Saturday, August 30, 2008

gah

i am such a night person. i have switched to days and ack! i just don't like getting up at 7am. i never will. it's always going to be anathema to me. daytime work is so different. i shadow and work with 2 internal medicine specialists. one of them is a professor/clinician from my alma mater - which is great. i love her dearly. the other internist is also fantabulous, albeit very soft-spoken. sometimes i feel like i need a hearing aid to figure out what the heck he's saying - but otherwise, he's great. very good at what he does.

days are a bit on the dull side. my job is to 1) follow around the internist and learn about case management and 2) manage patients that presented to the ER service the previous night and need to say in the hospital. those 2 things in and of themselves are not dull...but...the days have been slow. the only patient i've had to manage on today and yesterday is a post-op gastric dilatation and volvulus (stomach bloat and rotation = cut off blood supply. another day, another post).

oh - i had a true lepto case. i mentioned back a couple of posts my renal failure dog - the only bright spot in a bad 2 days. when he came in, he was very very sick and his kidney values were crappy (acute renal failure). he also had elevated liver enzymes. at the time, i highly suspected lepto. leptospirosis is a bacteria that is water-borne (ponds, rivers, creeks, the like). it's hard to diagnose for a variety of reasons. you can't test for antibodies very well because most dogs in the southeast have been exposed and have antibodies. a good analogy: if you were to be tested for antibodies to chicken pox right now, you would probably have them. but you don't have chicken pox at the moment. it's indication of prior infection or exposure. further, vaccines cause production of antibodies - and around here, we routinely vaccinate for lepto. one way to get around this is to do paired titers. take a sample now. if you get a high value - great. but that's not necessarily diagnostic. you treat the dog, and then you test again in about 2 weeks. if that number is dropping - then you probably had true infection before. there are other tests for lepto - PCR (polymerase chain reaction) and the like. all fraught with their own errors and problems.

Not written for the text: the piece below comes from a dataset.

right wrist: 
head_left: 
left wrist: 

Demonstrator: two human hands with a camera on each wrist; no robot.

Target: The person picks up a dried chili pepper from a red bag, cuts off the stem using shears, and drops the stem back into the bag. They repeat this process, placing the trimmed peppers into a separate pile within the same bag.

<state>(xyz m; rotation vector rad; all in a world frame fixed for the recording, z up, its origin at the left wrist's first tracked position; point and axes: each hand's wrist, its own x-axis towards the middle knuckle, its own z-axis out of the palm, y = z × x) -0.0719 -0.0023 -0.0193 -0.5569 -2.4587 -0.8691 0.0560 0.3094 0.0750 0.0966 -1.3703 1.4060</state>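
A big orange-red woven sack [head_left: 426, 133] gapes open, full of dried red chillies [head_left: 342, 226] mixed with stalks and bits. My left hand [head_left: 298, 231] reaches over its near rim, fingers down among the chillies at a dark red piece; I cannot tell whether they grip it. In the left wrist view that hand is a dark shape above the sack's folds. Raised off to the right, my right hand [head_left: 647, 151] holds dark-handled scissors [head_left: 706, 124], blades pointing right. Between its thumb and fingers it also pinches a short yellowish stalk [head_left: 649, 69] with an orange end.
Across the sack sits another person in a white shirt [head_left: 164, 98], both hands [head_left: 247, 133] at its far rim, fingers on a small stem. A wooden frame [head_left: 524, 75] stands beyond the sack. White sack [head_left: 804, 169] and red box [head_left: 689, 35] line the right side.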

so what do we do? we combine our clinical suspicion (acute renal failure, very sick outdoor dog, very high positive antibody test to lepto) and make a diagnosis. treatment is antibiotics, so even if we don't know for sure that lepto is the cause of a dog's acute renal failure, we always start lepto antibiotic therapy.

every dog that is admitted to the hospital with acute renal failure is put on "lepto watch". lepto is contagious to people (zoonotic) through urine contamination. thus, you have to be very careful with workers if you have even the slightest suspicion that lepto may be the inciting cause of kidney failure.

when i saw this dog - incredibly sick, incredibly dehydrated, in renal failure with elevated liver values, i immediately suspected him to be a true lepto.

i received my antibody tests back yesterday - and he had VERY high titers to a specific strain (serovar) of lepto. he actually had lepto. i had a real lepto dog! i had a moment of clinical genius and warned my coworkers when he was admitted that i thought he was a true lepto, not a "fake" lepto. it was a nice validation. i have developed some clinical judgement. finally:)

it makes up for the 150 ways every HOUR of the day i feel dumb and ill-prepared to be a doctor and like i will never, ever be good enough!